Maria Capua Vetere nella settimana dal’8 al 14 febbraio pari al 13,40 % (50 positivi su 400 tamponi
effettuati)
CONSIDERATO inoltre che in relazione Ic2 Rita Levi Montalcini plesso di Via Avezzana, il dato
fornito da codesta amministrazione è in parte errato in quanto le classi in quarantena erano sì 4, ma per
una la quarantena fiduciaria sarebbe terminata in data 17.02.2021. Per cui contrariamente a quanto
asserito nella succitata ordinanza i soggetti positivi in tutto l’Istituto erano ben 5 (3 alunni e 2
insegnanti) su una platea di circa 500 alunni. Stessa cosa dicasi per l’I.S.S. Amaldi 4 positivi su 1000
alunni circa e per la I.A.C. UCCELLA 6 alunni ed un insegnante su circa 200 alunni.
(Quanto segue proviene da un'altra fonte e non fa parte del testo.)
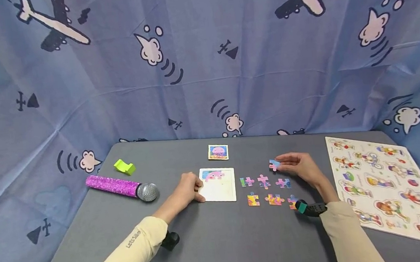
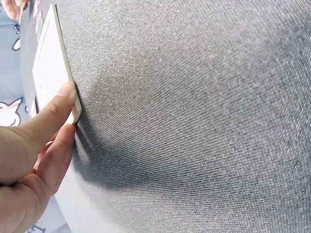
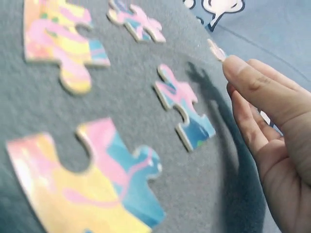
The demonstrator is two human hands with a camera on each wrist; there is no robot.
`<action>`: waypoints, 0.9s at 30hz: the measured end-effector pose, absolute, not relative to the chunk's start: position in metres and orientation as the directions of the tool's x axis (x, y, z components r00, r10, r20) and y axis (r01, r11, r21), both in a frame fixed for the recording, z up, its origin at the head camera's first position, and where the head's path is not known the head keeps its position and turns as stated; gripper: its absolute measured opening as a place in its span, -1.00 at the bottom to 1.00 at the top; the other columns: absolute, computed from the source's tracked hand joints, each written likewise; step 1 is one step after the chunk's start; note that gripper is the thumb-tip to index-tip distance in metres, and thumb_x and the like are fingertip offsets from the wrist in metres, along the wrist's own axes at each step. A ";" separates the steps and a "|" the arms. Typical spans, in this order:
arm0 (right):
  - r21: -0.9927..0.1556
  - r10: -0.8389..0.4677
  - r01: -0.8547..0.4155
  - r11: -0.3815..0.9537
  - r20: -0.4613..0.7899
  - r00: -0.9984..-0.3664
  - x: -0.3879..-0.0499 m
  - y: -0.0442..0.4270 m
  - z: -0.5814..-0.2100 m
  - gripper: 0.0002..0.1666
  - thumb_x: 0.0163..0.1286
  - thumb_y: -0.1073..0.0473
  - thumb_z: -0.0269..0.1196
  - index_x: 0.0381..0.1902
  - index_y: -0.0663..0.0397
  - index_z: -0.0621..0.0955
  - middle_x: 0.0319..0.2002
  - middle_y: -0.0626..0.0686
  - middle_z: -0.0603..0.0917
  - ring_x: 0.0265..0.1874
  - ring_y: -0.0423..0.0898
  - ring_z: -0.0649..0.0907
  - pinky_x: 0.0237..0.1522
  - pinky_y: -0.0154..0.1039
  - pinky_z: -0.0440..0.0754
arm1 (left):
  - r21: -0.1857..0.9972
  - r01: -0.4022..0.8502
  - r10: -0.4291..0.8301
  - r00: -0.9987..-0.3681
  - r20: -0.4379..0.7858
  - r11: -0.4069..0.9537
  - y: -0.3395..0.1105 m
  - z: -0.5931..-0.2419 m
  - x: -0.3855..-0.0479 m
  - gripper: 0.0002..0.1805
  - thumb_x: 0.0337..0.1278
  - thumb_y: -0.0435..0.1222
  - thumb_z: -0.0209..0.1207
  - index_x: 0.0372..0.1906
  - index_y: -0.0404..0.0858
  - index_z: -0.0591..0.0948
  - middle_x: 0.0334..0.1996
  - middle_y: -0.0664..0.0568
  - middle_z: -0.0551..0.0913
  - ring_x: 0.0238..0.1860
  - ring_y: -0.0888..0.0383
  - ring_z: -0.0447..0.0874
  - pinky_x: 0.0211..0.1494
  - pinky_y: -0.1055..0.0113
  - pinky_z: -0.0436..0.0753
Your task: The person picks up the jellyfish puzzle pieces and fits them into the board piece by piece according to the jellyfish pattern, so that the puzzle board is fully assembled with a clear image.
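Blue and pink, the piece (image 1: 273, 165) is pinched in the right hand (image 1: 301, 167), right of the tray (image 1: 219, 191), whose left edge the left hand (image 1: 186, 190) pinches. Best, probably: brace the tray, match colours and tabs, then lower the piece flat.

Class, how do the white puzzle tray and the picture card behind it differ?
The puzzle tray is larger than the picture card. The tray is mostly blank white, with pink-and-blue pieces at its far side; the card's picture fills all but a pale border. The left hand grips the tray, while no hand touches the card. Both are four-sided.
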State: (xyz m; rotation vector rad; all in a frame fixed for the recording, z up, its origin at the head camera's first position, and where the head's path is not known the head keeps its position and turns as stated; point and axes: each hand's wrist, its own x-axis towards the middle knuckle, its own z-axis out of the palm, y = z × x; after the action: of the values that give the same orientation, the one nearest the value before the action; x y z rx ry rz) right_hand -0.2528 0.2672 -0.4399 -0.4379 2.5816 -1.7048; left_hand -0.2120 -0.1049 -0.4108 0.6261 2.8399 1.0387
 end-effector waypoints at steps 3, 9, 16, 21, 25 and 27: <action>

È bene ricordare
infatti la differenza sostanziale che vi è tra positività e quarantena fiduciaria, cosa che evidentemente
sfugge a codesta amministrazione comunale
CONSIDERATO che, quindi le scuole non possono essere chiuse in via ‘prudenziale’, ma
esclusivamente in relazione a ‘specifiche e peculiari difficoltà operative locali’ e ad un’emergenza
acclarata nelle aule, circostanze che sarebbero dovute emergere dall’ordinanza stessa, pena l’illegittimità
della stessa per carenza di motivazione e che, pertanto, la sospensione delle attività didattiche in
presenza non risulta in alcun modo giustificata.
CONSIDERATO altresì il primario e costituzionale diritto all’istruzione che non può essere
completamente tutelato con la Dad e la pari dignità del predetto diritto rispetto a quello della salute e
che il Dpcm prevede con chiarezza qual è l’iter da seguire nel caso in cui nelle scuole ci siano casi di
contagio, nonché il protocollo (utilizzo delle mascherine, giusta aerazione dei locali, distanziamento
sociale, ecc.) da seguire per evitare che il contagio si estenda e, quindi, impedire che si verifichi un
cluster (un focolaio).
POSTO che nei detti ambienti scolastici vengono rigorosamente rispettati tutti i protocolli prescritti e,
quindi, che le scuole risultano essere i luoghi a più basso contagio e di conseguenza gli eventuali
bambini e/o ragazzi che dovessero risultare contagiati difficilmente si sarebbero contagiati nelle aule
scolastiche, durante la breve permanenza tra i banchi.
RISCONTRATO che dall’ordinanza in questione non emerge quali siano le specifiche e peculiari
difficoltà operative locali, diverse cioè da quelle di tutti gli altri comuni italiani (città metropolitane e/o
similari) sul cui territorio sono presenti istituti di istruzione secondaria superiore, che determinano per
forza di cose maggiore movimento di mezzi di trasporto e persone, che hanno indotto ad un così grave
provvedimento, tali quindi da giustificare misure in contrasto con quanto disposto con il sopra
richiamato DPCM del 14.01.2021;
CONSTATATO che la durata dell’ordinanza n.27 del 16/02/2021, fino al 02.03.2021 è del tutto
irragionevole e sproporzionata rispetto alla situazione di fatto esistente;
CONSIDERATO pertanto che dalle motivazioni ivi riportate emerge in maniera chiara che tale
provvedimento è illegittimo, essendo stati oltrepassati i poteri che l’art. 50, comma 5, del D.lgs
267/2000 concede al Sindaco “…in caso di emergenze sanitarie o di igiene pubblica a carattere esclusivamente
locale”, non palesandosi nel caso di specie alcuna situazione peculiare sul territorio che giustifichi un
discostamento da quanto previsto dal DPCM del 14.01.2021;
Per tutto quanto sopra considerato, con la presente si avanza formale
DIFFIDA
nei confronti del Sindaco, legale rappresentante p.t. del Comune di Santa Maria Capua Vetere, nella
persona del Dott. Antonio Mirra, affinché annulli o comunque revochi la propria ordinanza n.27 del
16/02/2021, avvertendo sin d’ora che, in caso contrario, ricorreranno nelle sedi opportune, ivi
compresa la competente Autorità Giudiziaria, per il ripristino della legittimità e della legalità violate.